仲村 私自身は、ファストファッションブランドがいけないとか、購入してはいけないとか、そういうことは全然思っていません。中には、持続可能性に目を向け、とても力を入れているところもありますし、大事に着て、うまくおしゃれを楽しんでいる人はとても素敵だな、と思います。ただ、とりあえず安いから買って、着なくなったら捨てればいい、という風潮は、そろそろ変わってほしいですね。「エシカル」を打ち出しているようなブランドは高くて買えない、という声も聞きますが、無理をして買う必要はないと思います。消費者の側も、「無理なく続けられる」、つまり持続可能であることが大切だと思います。

 考え方として、目の前の値段ではなく、最終的に何回くらい着られるのか、いわゆる「コスパ」を考えると、買い方は変わるのではないでしょうか。例えば、千円のものを5回着て捨てるよりは、1万円のものを100回着る方が、「安上がり」です。長く着る、という観点で、それに見合った品質かどうかを基準にすれば、意外と「高くない」と感じるかもしれません。そもそも、先ほど大量に服が処分されていると話しましたが、焼却するにも費用が掛かりますし、そのコストが販売価格に上乗せされていると考えると、安いように見えて、結構、消費者は損していると思うんです。アパレル業界は、「新商品を販売するサイクルが短すぎる」とよく言われていますが、みなさんが1着を大切に扱うようになれば、いずれ業界を変えることができるかもしれません。

――1着を大切にすることが当たり前になると、アパレル企業は成り立たなくなる気もしますが……。

仲村 確かにそういう声は多く聞こえてきますね。ただ、アパレル企業に限らず、長年日本企業が続けてきた薄利多売のビジネスモデルは、もう限界に来ているのではないでしょうか。まだ物がなく、人口も増えていく時代であれば、生産量を増やすことがそのまま利益にもつながった。ところが、長い不況が続いてデフレ傾向になり、生産コストや人件費を削り、長時間店を開けることで何とか利益を確保しようとして、企業も、働く人たちも疲弊しています。

 目指す方向のヒントになりそうな話を先日、とあるアパレル関係の方からうかがいました。そこは「長く使える」ことを売りにしているメーカーなのですが、新しくお店を始める時に、「セールはしない」「廃棄を出さない」ことを目標にしたそうです。このため、カラーや柄など種類は絞る一方で、セールをしなくても買ってもらえるような商品づくりに力を入れました。品薄になっても補充はせず、なんとお店を休みにしてしまったそう。おかげで、従業員はしっかり休め、年間を通して考えると、利益も確保できたそうです。売り上げよりも利益(売り上げからコストを引いたもの)に着目すると、商売のあり方も少し変わるのでは。

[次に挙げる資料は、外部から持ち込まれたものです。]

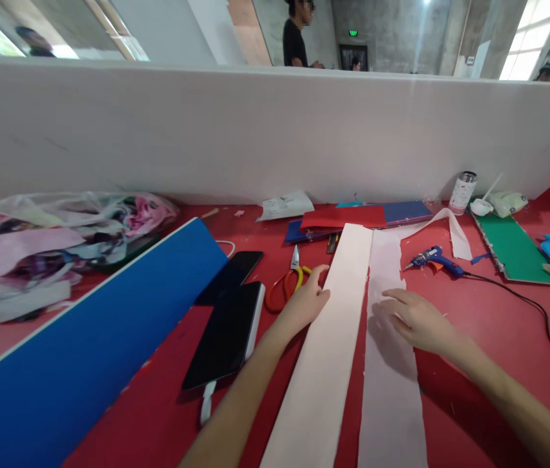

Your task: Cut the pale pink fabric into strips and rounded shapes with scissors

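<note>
My left hand [307, 300] is at the left edge of a long pale pink board [336, 325], thumb and forefinger apart and touching the edge. To the board's right lies a strip of thin pale pink cloth [392, 403], its edges uneven. Over this strip hovers my right hand [416, 318], fingers stretched and nothing in them, casting a shadow on the cloth. Scissors [299, 276] with red and yellow handles lie just beyond my left hand. A blue glue gun [435, 260] with a black cord rests right of the strip.
A long blue board [123, 325] slants across the left of the red table [499, 403]. Beside it are a black phone [240, 266] and a cabled black device [223, 335]. A bag of cloth scraps [65, 253], a can [463, 193] and a green board [521, 250] lie farther back, before a white partition [207, 130].
</note>
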Tool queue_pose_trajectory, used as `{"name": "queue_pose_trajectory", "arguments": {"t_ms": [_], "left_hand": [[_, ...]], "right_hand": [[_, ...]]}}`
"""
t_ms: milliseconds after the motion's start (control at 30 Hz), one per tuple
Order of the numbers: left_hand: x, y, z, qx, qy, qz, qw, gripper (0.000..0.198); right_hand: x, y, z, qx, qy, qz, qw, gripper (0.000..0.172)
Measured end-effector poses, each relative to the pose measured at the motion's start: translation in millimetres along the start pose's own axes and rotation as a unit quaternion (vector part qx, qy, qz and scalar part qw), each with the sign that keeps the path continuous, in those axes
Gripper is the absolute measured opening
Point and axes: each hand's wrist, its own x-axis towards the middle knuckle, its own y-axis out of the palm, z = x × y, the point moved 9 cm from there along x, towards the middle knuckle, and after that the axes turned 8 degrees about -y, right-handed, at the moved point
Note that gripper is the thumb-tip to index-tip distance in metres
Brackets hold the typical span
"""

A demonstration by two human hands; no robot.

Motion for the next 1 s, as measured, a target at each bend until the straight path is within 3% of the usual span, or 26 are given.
{"name": "queue_pose_trajectory", "arguments": {"t_ms": [100,167,300,367,500,667,867,1000], "left_hand": [[-3,-1.7,-1,0.188,-0.006,-0.019,0.982,0.045],[-5,-8.4,0,0.237,-0.022,-0.039,0.971,0.037],[-10,-42.4,1,0.306,-0.054,-0.165,0.936,0.038],[-8,-53.6,11,0.336,-0.095,-0.187,0.918,0.039],[3,-50.9,35,0.316,-0.156,-0.128,0.927,0.041],[19,-44.1,40,0.279,-0.157,-0.113,0.941,0.047],[33,-52.2,49,0.182,-0.183,-0.108,0.960,0.029],[30,-60.8,58,0.051,-0.187,-0.076,0.978,0.020]], "right_hand": [[4,20,-4,-0.053,-0.036,0.011,0.998,0.038],[3,30,-3,-0.051,-0.054,0.008,0.997,0.033],[0,35,-1,-0.037,-0.066,-0.033,0.997,0.028],[-1,35,-1,-0.038,-0.067,-0.045,0.996,0.028],[-1,38,-3,-0.045,-0.067,-0.047,0.996,0.028],[-1,41,-6,-0.051,-0.065,-0.047,0.995,0.027],[1,42,-6,-0.049,-0.061,-0.042,0.996,0.026],[2,40,-5,-0.039,-0.058,-0.043,0.997,0.022]]}}
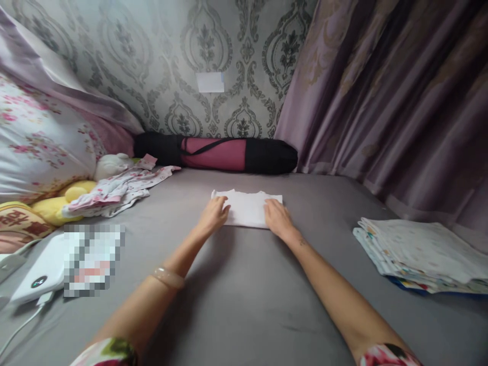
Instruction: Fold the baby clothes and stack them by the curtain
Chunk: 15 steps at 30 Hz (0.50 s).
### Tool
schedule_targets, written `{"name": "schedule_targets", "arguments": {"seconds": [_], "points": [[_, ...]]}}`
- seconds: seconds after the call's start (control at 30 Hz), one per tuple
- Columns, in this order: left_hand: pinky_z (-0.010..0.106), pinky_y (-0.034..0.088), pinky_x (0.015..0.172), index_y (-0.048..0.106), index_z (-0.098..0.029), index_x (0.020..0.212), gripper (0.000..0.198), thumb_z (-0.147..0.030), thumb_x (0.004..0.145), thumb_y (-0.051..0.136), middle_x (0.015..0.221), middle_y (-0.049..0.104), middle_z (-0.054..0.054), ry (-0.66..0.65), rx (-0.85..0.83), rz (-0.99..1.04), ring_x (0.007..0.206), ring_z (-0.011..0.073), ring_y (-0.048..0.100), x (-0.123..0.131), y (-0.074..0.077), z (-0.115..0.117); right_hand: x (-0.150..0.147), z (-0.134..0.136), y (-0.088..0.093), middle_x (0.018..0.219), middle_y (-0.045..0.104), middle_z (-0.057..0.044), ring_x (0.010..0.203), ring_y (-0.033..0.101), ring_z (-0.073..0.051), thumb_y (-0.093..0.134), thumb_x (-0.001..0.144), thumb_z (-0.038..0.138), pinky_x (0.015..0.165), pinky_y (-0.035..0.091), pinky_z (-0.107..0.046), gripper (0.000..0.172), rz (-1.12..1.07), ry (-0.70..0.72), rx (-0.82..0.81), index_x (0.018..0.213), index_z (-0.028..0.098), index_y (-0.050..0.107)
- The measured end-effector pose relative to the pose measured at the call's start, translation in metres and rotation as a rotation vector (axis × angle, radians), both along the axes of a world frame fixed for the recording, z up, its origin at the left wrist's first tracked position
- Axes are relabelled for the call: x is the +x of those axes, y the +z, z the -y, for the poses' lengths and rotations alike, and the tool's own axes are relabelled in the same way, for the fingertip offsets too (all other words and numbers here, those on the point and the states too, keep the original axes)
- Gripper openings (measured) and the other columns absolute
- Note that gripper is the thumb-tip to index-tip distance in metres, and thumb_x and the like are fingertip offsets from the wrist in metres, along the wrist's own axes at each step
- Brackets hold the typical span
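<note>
A folded white garment (247, 208) lies flat on the grey bed sheet, straight ahead of me. Its upper edge is slightly uneven, with small raised corners. At its left side rests my left hand (214, 214), the thumb apart from the loosely bent fingers, touching the cloth. My right hand (279, 218) lies over the right side, its fingers spread on the fabric. Both hands look open, though the undersides of the fingers are hidden. A pale bangle (168, 278) circles my left forearm.
A stack of folded printed cloths (423, 254) sits at right. A black and maroon long bag (213, 153) lies against the wall. At left are a crumpled printed garment (118, 188), a yellow plush toy (57, 208), a floral pillow (41, 142) and a white power bank (43, 269) with a cable.
</note>
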<state>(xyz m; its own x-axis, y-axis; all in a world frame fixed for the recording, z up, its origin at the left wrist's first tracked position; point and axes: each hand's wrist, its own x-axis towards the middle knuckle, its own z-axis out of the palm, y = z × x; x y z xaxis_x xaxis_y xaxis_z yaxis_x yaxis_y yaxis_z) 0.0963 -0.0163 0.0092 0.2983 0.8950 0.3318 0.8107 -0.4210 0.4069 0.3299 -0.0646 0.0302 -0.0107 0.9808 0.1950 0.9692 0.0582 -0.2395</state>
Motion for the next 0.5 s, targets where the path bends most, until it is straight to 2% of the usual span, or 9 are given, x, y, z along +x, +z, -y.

 大量生産、大量廃棄は、環境への負荷も大きい。目先の業績だけでなく、長い目で見て社会全体の利益を考える姿勢が、企業にも求められる時代になっていると思います。物や人を使い捨てることなく、従業員や環境・社会全体の“幸せ”を追求することが当たり前になるといいですね。

仲村和代(なかむら・かずよ) 
朝日新聞社会部記者。1979年、広島県生まれ。沖縄ルーツの転勤族で、これまで暮らした都市は10以上。2002年、朝日新聞社入社。長崎総局、西部報道センターなどを経て10年から東京本社社会部。著書に『ルポ コールセンター 過剰サービス労働の現場から』、取材班の出版物に『孤族の国』(ともに朝日新聞出版)、共著に『大量廃棄社会 アパレルとコンビニの不都合な真実』(光文社新書)がある。